The dog made a whining sound at that moment and Marie looked at him with affection. She reached down and scratched his ears and he thumped his tail in appreciation, staring up at her as if she were the center of the universe. "Do whatever you think is best, Johnny," she said, giving me a look direct as any I've ever seen. When she seemed satisfied with what she saw, she told the dog to come and together they went off slowly to the room, leaving me there to think.
After a while, once I'd sorted it out as best I could, I went into the room myself. Before sleep came, as I lay exhausted under my covers, I could hear Marie humming some tune and hear her muttering the words a lullaby or a hymn perhaps. She was sitting on their bed, sort of petting Crissy and old Fred, first one then the other, looking down at them both as they slept, sweet as anything. I don't know how long this went on, or whether she slept at all, because in the morning Marie wasn't around to talk about it. The motorcycle was missing and she had put all but a couple hundred dollars of our take into my bag before she left. I should have seen this coming, but a mind can take in only so much and mine was worn out with worry.
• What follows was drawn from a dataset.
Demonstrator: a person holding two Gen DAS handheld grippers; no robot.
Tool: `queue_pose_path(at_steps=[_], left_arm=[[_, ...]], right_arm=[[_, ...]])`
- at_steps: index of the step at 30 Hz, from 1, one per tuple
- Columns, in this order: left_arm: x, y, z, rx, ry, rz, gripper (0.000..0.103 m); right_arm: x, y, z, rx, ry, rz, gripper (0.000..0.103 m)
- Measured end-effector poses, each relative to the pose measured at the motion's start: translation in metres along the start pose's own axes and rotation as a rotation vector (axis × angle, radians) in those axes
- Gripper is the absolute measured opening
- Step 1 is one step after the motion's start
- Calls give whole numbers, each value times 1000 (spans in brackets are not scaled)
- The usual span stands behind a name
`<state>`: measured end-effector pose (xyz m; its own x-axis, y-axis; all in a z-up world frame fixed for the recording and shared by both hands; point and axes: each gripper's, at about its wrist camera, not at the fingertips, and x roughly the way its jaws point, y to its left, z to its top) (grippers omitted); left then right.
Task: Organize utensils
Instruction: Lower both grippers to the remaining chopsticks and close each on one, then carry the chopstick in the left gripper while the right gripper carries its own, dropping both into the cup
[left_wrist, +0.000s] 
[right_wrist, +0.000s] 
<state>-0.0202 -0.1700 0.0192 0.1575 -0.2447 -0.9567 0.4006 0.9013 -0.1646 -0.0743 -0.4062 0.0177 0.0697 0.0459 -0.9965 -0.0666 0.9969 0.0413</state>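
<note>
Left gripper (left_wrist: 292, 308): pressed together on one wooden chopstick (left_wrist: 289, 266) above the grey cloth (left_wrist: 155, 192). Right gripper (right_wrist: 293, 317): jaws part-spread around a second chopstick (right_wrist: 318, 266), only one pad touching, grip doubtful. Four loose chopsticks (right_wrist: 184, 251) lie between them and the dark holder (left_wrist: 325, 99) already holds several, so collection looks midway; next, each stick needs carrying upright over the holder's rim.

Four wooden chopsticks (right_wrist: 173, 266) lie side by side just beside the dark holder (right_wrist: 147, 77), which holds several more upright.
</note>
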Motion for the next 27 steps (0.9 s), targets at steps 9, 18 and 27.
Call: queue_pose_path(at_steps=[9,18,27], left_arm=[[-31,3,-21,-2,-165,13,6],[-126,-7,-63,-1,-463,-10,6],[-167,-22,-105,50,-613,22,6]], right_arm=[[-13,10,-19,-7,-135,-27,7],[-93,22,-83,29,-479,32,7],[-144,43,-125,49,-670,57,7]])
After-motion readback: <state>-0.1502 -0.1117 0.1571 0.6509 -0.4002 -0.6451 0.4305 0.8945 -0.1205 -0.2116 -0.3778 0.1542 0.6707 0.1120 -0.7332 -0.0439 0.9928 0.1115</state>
It was many years before I got rid of the worry, and even today there remains a lingering feel of it in my blood. I haven't seen my sister, the woman I call Marie Smith, since that night, in that cheap motel room, with the neon light of the sign out front glowing through the window curtain. It's an image of her that has always stayed with me: Marie on the bed, bent over, humming to herself, touching her loved ones for the last time.